= William Keohane =

Irish poet and non-fiction writer from Limerick, Ireland

William Keohane is an Irish writer. His essays have been published in the Irish literary magazine The Stinging Fly, and men's magazine, British GQ.

== Biography ==
Keohane graduated with an MA in creative writing from University of Limerick, and also holds an undergraduate degree in psychology and sociology from the same university. He was New Irish Writing's poetry winner in March 2022. In 2021, he was shortlisted for the Patrick Kavanagh Poetry Award and received a Literature Bursary Award from the Arts Council. He was selected for the Poetry Ireland Introductions series.

In 2023, he was announced as guest editor of Trumpet, an annual literary pamphlet.
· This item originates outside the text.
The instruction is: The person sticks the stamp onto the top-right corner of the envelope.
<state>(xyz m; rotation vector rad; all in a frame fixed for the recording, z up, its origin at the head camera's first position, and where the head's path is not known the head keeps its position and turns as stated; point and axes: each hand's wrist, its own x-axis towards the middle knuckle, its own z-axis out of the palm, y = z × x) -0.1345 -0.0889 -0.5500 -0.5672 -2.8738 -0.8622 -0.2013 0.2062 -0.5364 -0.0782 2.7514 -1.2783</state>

As of 2022, Keohane is the current writer-in-residence at Ormston House, Limerick. He has held residencies in Tin House, Portland, Oregon, Cill Rialaig, County Kerry, and SÍM in Reykjavík, Iceland.

Keohane was invited to speak at Museum of Literature Ireland for the event celebrating 100 years of James Joyce's Ulysses in 2022. He performed a reading of a sequence of 52 poems in the Belltable Arts Centre, Waterford Institute of Technology and Crawford Art Gallery. The series, 'Boxing Day', reflects on Keohane's experience of gender transition. In November 2022, he collaborated with the composer Ailís Ní Ríain and students in the University of Galway on the performance "Reflections on Loss: Poetry, Music and Performance".

In May 2021, Keohane founded Trans Limerick Community (TLC), a voluntary group that support trans people in the Limerick area and highlighting issues around access to appropriate healthcare and mental health support. He has spoken out about his own experiences in accessing gender affirming healthcare, and the need to travel outside Ireland to do so. He was invited to speak about TLC at Denise Chaila's concert at King John's Castle, Limerick in August 2022, when he also read two of his poems.

== Selected publications ==

- 'Three Strands' in The Stinging Fly, issue 47: winter 2022.
- 'The story of a man’s face' in British GQ, July/August 2022.
- 'Postcard' and 'Anniversary' in the Irish Independent, March 2022.
- 'Cratloe Wood Lake' in Banshee, issue #12: autumn/winter 2021.
- 'Top surgery' in Poetry Ireland Review, Issue 134, Sept 2021.